> **What to produce**
Throughout the listing below, show every line in which "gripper" occurs.

==== Raw data ====

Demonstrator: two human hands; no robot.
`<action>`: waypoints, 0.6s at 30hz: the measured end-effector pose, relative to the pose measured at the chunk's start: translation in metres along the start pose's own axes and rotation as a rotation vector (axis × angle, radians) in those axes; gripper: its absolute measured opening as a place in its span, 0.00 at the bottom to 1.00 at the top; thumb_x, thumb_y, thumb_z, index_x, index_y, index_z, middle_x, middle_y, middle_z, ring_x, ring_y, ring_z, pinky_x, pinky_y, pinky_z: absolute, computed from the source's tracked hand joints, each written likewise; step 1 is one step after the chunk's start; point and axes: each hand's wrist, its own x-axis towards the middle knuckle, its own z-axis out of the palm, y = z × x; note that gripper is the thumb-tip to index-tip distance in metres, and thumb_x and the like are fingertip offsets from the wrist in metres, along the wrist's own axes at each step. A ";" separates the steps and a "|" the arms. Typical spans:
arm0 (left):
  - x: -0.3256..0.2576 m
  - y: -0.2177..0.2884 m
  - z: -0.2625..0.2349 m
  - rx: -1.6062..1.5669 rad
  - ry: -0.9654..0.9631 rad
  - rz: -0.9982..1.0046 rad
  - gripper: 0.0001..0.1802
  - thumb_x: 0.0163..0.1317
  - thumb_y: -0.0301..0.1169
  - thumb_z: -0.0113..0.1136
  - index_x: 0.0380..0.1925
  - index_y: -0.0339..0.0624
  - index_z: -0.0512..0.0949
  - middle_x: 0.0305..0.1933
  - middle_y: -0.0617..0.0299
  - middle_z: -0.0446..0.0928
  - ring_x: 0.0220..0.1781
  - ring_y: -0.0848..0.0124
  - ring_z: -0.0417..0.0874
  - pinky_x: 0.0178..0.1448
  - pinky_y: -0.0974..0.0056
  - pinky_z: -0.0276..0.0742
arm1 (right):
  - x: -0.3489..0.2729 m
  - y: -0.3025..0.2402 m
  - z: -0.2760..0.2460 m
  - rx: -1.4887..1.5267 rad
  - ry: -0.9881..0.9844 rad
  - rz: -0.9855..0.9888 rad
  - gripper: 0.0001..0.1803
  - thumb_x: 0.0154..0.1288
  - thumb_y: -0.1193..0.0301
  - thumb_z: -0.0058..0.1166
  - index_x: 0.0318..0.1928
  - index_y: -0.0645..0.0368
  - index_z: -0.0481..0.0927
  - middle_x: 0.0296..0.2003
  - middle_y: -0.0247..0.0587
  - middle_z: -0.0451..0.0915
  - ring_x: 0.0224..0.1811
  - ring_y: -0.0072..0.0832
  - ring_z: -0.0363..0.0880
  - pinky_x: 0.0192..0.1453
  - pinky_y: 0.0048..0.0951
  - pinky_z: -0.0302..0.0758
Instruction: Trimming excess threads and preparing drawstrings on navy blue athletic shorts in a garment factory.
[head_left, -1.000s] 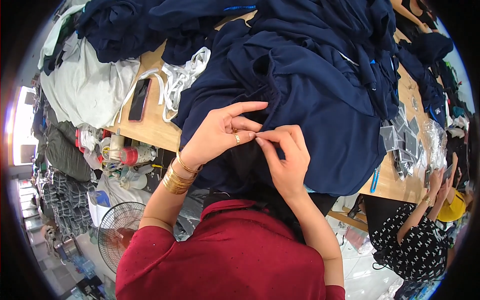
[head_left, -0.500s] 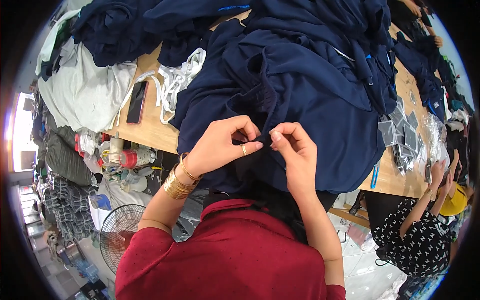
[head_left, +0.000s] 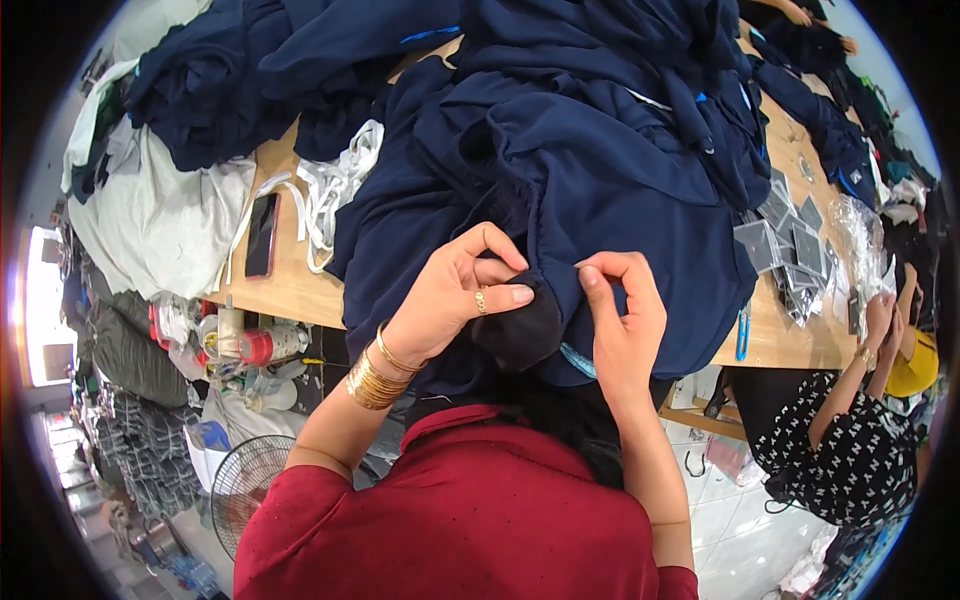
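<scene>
A navy garment [head_left: 640, 215] lies spread over the table's near edge, its gathered waistband [head_left: 534, 220] running toward me. My left hand [head_left: 462, 290] pinches the near end of that waistband between thumb and fingers. Beneath its fingertips hangs a fold of black cloth [head_left: 525, 335]. My right hand [head_left: 628, 315] is a short way to the right, thumb and forefinger brought together at the navy cloth. Whatever lies between those fingertips is too small to make out. A strip of light blue [head_left: 577, 360] shows at the garment's lower edge.
More navy garments [head_left: 215, 85] are heaped at the back. On the left of the table [head_left: 290, 298] are a phone [head_left: 262, 235], white straps [head_left: 340, 185] and pale grey cloth [head_left: 165, 235]. Small packets [head_left: 790, 250] and a blue tool [head_left: 743, 335] lie right, near a co-worker [head_left: 840, 445].
My right hand has moved right, away from the left, widening the gap between them. The black cloth fold and light blue strip now show. The whole view has shifted slightly.
</scene>
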 end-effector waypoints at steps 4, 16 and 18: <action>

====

> **Task output**
`<action>`: waypoints, 0.6s at 30hz: the measured end-effector pose, relative to the pose measured at the chunk's start: translation in metres along the start pose's own axes and rotation as a rotation vector (axis × angle, radians) in those axes; gripper: its absolute measured opening as a place in its span, 0.00 at the bottom to 1.00 at the top; thumb_x, thumb_y, thumb_z, index_x, index_y, index_z, middle_x, middle_y, middle_z, ring_x, ring_y, ring_z, pinky_x, pinky_y, pinky_z: absolute, computed from the source's tracked hand joints, each written likewise; step 1 is one step after the chunk's start; point and axes: each hand's wrist, its own x-axis towards the middle knuckle, its own z-axis out of the palm, y = z × x; note that gripper is the thumb-tip to index-tip distance in metres, and thumb_x and the like are fingertip offsets from the wrist in metres, along the wrist's own axes at each step. A ";" separates the steps and a "|" the arms. Typical spans:
  - gripper: 0.0001..0.1802
  - gripper: 0.0001..0.1803

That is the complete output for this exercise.